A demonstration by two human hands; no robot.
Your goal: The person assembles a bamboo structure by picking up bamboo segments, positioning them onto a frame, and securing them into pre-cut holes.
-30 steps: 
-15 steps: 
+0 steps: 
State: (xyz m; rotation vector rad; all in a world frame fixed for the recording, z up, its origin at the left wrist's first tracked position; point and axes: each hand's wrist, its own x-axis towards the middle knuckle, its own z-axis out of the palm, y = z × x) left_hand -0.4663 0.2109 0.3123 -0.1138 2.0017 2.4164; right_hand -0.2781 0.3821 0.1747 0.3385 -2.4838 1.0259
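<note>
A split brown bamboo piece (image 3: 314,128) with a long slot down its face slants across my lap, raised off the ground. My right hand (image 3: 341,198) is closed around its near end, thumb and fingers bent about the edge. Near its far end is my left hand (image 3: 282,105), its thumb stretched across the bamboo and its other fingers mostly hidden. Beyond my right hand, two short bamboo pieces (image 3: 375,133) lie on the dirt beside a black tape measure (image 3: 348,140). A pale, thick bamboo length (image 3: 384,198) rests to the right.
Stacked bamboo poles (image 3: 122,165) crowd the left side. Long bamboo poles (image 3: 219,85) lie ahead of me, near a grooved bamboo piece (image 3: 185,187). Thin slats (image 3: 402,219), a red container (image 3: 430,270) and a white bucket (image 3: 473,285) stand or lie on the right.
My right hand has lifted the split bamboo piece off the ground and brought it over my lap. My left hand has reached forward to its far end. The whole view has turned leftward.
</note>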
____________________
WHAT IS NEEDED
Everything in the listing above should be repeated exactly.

OUTPUT FOR THIS EXERCISE
A demonstration by two human hands; no robot.
Your goal: The person assembles a bamboo structure by picking up bamboo segments, positioning them onto a frame, and securing them into pre-cut holes.
-30 steps: 
-15 steps: 
+0 steps: 
State: (xyz m; rotation vector rad; all in a world frame fixed for the recording, z up, its origin at the left wrist's first tracked position; point and axes: each hand's wrist, its own x-axis towards the middle knuckle, its own z-axis out of the palm, y = z × x) left_hand -0.4663 0.2109 0.3123 -0.1138 2.0017 2.4164; right_hand -0.2781 0.3821 0.1747 0.3385 -2.4838 1.0259
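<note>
A split brown bamboo piece (image 3: 314,128) with a long slot down its face slants across my lap, raised off the ground. My right hand (image 3: 341,198) is closed around its near end, thumb and fingers bent about the edge. Near its far end is my left hand (image 3: 282,105), its thumb stretched across the bamboo and its other fingers mostly hidden. Beyond my right hand, two short bamboo pieces (image 3: 375,133) lie on the dirt beside a black tape measure (image 3: 348,140). A pale, thick bamboo length (image 3: 384,198) rests to the right.
Stacked bamboo poles (image 3: 122,165) crowd the left side. Long bamboo poles (image 3: 219,85) lie ahead of me, near a grooved bamboo piece (image 3: 185,187). Thin slats (image 3: 402,219), a red container (image 3: 430,270) and a white bucket (image 3: 473,285) stand or lie on the right.
My right hand has lifted the split bamboo piece off the ground and brought it over my lap. My left hand has reached forward to its far end. The whole view has turned leftward.
</note>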

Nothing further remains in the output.